Костя, узнав, плакал о Маше, но тем же вечером перевёл разговор на свои научные темы, просил проверить для него французские термины. Меня это неприятно поразило: способности к моментальному душевному восстановлению я сама не имею и воспринимаю её в других как некий изъян. Я и рада была тому, что Костя быстро успокоился (гостинчик Машин был передан Андрюше), и в то же время сердилась на него за то, что не забыл попросить за ужином зубчиков чесноку, и за то, что смеялся о чём-то с сестрой, и что уснул в тот вечер быстро, едва коснувшись подушки головою. Я же всё ворочалась и, так не сумев заснуть, перешла в детскую комнату и улеглась рядом с Цикой.
Страшные мысли приходят в бессонный ум – я вдруг поняла, что всех детей любят по-разному и что смерть их тоже переживают по-разному. Я любила Цику, Юлю, Мишу, Андрюшу и Машу настоящей материнской любовью, но она в каждом случае отлична. Самым трудным было бы потерять мне Цику, я б от такой потери никогда не опомнилась. Думала я всё это, крестилась, как никогда прежде (откуда сие взялось? Не иначе из раннего детства), и так крепко обняла Цику, что он пробудился. Нахмурился, но, увидев меня, тут же весь просветлел и заснул.

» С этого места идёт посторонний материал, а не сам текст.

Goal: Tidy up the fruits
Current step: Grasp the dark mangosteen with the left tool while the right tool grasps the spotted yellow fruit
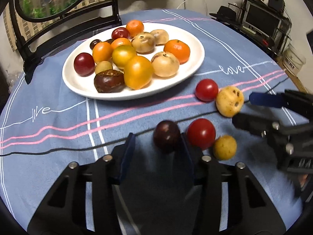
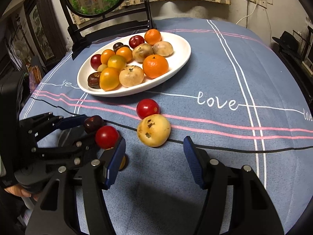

Порой мне кажется, один Цика в целом свете меня и любит, хоть это неверно: Костя не давал мне поводов сомневаться в его любви. «Ревновать имеешь право лишь к монацитам», – сказал он как-то раз… Те ночные, страшные мысли я отогнала прочь лишь под утро, но они порой возвращаются. Потеряв Машу, я сутки не могла спать, не могла есть – и плакать тоже не могла, всего лишь сидела на своей постели, а дети трясли меня за руки, чтобы вставала. Потом, конечно, жизнь взяла своё: увидела дырку на чулках у Цики, услышала, как Юля бранится с Надей… Почувствовала себя как если бы каким-то механизмом, который вдруг вышел из строя, а от того механизма зависят другие. Ходила вначале как будто чужими ногами, бралась за всё чужими руками – и видела их тоже как чужие: бледные маленькие руки, ногти в пятнышках от малокровия и скудной еды. Еду заставляла себя принимать как лекарство: порою по часу сглотнуть не могла.

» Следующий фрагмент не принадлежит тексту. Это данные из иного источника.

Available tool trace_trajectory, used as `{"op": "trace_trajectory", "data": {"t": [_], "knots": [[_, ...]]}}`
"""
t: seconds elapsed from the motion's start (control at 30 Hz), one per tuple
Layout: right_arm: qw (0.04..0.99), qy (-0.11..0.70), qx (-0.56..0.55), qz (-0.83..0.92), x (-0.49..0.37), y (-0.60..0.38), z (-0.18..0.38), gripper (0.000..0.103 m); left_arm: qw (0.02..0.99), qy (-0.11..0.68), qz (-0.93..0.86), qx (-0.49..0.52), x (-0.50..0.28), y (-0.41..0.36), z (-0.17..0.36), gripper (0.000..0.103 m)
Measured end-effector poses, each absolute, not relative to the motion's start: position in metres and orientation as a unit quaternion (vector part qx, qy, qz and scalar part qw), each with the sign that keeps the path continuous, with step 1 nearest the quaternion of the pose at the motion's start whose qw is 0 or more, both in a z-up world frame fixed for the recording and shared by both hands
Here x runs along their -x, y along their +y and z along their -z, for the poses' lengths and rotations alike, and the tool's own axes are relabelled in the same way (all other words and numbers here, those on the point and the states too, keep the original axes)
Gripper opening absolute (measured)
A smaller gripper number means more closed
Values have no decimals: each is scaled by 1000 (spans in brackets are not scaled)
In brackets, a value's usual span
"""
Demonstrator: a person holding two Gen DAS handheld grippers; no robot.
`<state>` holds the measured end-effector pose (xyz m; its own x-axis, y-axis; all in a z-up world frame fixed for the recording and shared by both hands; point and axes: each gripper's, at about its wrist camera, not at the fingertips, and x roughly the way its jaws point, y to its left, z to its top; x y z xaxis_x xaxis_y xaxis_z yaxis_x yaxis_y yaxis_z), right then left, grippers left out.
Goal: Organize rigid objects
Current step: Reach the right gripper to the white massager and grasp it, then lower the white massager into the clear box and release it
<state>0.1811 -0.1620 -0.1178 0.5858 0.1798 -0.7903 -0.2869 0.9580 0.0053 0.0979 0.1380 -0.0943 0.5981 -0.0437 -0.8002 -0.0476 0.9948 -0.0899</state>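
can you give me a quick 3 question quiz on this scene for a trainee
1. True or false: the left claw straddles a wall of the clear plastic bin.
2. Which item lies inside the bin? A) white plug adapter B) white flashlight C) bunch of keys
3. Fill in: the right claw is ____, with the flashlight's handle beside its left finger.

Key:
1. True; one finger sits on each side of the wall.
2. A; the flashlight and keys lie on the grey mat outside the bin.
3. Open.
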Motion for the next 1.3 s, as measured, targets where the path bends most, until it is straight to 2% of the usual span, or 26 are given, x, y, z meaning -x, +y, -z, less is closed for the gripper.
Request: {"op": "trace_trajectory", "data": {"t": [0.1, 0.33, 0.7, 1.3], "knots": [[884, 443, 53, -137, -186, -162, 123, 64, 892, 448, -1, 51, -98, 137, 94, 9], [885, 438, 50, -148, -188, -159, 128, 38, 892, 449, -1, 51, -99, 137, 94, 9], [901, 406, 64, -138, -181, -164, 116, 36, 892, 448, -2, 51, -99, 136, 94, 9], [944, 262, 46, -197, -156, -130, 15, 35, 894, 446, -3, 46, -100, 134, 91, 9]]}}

Написала маме, ответа не было долго: почта работает весьма скверно. Когда пришёл наконец конверт из Петрограда, я была с виду почти прежняя. Мама писала, что нет для женщины большего испытания, чем утратить дитя, и что редко какая женщина не переживает этого в своей замужней (она подчеркнула это слово, надеюсь, по чистой случайности) жизни. Ведь и у меня тоже были братья до Лёли, напомнила мать, они ушли в раннем возрасте, оставаясь незабвенными. «Сильнее всего я боялась забыть их голоса, – добавила мать, а напоследок в письме было сказано: – Я это пережила, и ты переживёшь».

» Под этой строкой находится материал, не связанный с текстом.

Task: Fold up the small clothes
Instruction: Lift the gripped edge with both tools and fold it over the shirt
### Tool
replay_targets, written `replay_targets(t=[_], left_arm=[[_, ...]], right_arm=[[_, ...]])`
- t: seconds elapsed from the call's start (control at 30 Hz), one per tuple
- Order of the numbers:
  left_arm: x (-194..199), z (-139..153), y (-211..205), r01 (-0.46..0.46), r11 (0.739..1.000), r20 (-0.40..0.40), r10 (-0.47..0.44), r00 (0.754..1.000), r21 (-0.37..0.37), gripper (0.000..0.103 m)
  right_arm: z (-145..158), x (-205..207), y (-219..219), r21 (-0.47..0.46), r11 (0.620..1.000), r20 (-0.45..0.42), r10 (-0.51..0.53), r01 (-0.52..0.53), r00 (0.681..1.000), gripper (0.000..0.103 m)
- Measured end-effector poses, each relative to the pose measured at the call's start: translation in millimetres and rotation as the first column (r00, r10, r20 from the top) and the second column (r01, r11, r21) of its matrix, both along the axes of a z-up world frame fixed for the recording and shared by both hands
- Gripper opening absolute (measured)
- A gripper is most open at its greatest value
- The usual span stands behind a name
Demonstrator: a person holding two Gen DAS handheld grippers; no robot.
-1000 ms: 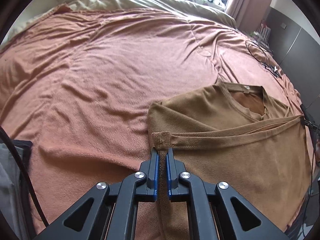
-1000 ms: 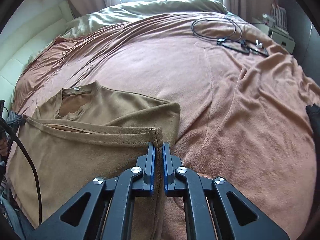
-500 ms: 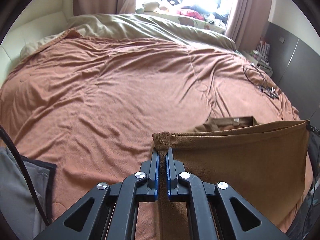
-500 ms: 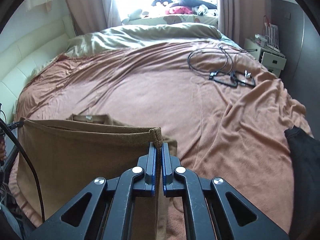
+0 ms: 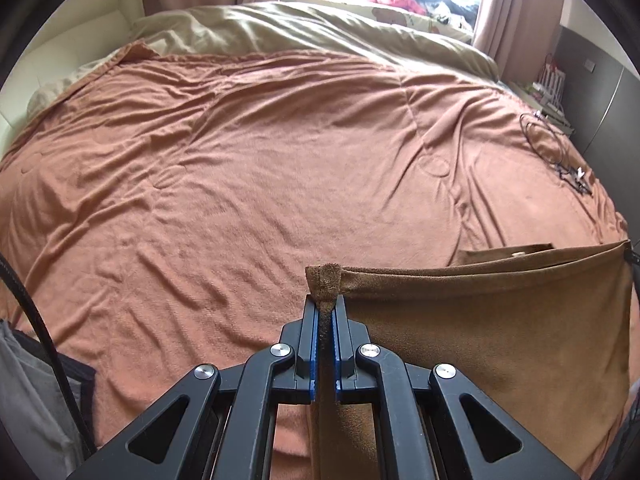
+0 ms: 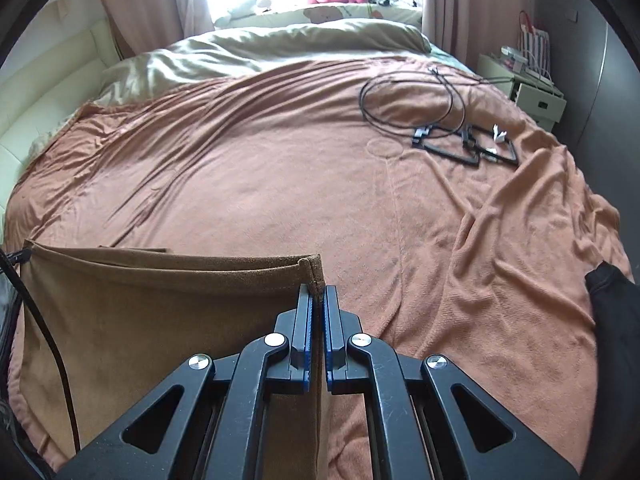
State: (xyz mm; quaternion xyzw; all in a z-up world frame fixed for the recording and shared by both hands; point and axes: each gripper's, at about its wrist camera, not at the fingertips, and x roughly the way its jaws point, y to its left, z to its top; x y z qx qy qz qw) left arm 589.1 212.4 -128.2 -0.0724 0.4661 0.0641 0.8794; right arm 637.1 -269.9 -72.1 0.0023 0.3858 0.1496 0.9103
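A brown t-shirt [image 5: 480, 328] hangs stretched between my two grippers above the bed. My left gripper [image 5: 325, 306] is shut on one hem corner of it. My right gripper [image 6: 316, 296] is shut on the other hem corner, with the shirt [image 6: 160, 312] hanging taut to its left. The hem runs as a straight upper edge between them. A bit of the neckline with its label [image 5: 516, 249] shows behind that edge. The lower part of the shirt is hidden behind the lifted cloth.
An orange-brown blanket [image 5: 260, 168] covers the bed. Black cables and flat black frames [image 6: 460, 136] lie on it at the far right. A beige duvet [image 6: 280, 52] lies at the far end. A dark garment [image 6: 612, 300] is at the right edge. A white nightstand [image 6: 536, 96] stands beyond.
Both grippers rose with the hem corners, lifting the hem off the shirt's body. It now hangs as a taut sheet and hides most of the neckline.
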Motion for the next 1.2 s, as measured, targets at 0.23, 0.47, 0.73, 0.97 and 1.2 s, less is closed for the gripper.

А я, верно, ничуть не менее холодна, чем Костя в тот день, раз уж думаю после гибели ребёнка о собственной жизни и дозволяю себе беспокоиться, к примеру, о том, что волосы мои стали сильно седеть и выпадают порой целыми пучками. На свету в зеркале видны морщины под глазами и от носа к губам лежат складки, точь-в-точь как у моей матери. Но я ведь ещё вовсе не стара. Это, верно, беременность – шестая по счёту – добавляет мне лет.
Зато Евгения, как пишет мама, о детях даже не мыслит и над моими «материнскими доблестями» трунит изрядно. А ведь я не просила критиковать! Я б снесла полное молчание, как от брата, легче, чем иронию сестры, которую она вкладывает в конверты в Варшаве и отправляет в Петроград с оказией, а потом уж она via мама летит на Урал, чтоб выпасть мне в руки и жалить змеёй.
Вчера вечером Мария Константиновна предложила гулять по улице, которая идёт вниз от наших домов к центральному кварталу города. Я не имела желания гулять, так как сильно устала за день, но потом во мне вдруг зазвучало, проснувшись, что-то молодое, и я подумала, что всякий день устаю, а золовка не всегда ко мне так любезна. Дети остались под присмотром Семёна Яковлевича, только Цику мы взяли с собой. Цика был и остаётся самым из всех моих детей любознательным, всякая букашка его занимает, каждый цветок интересует!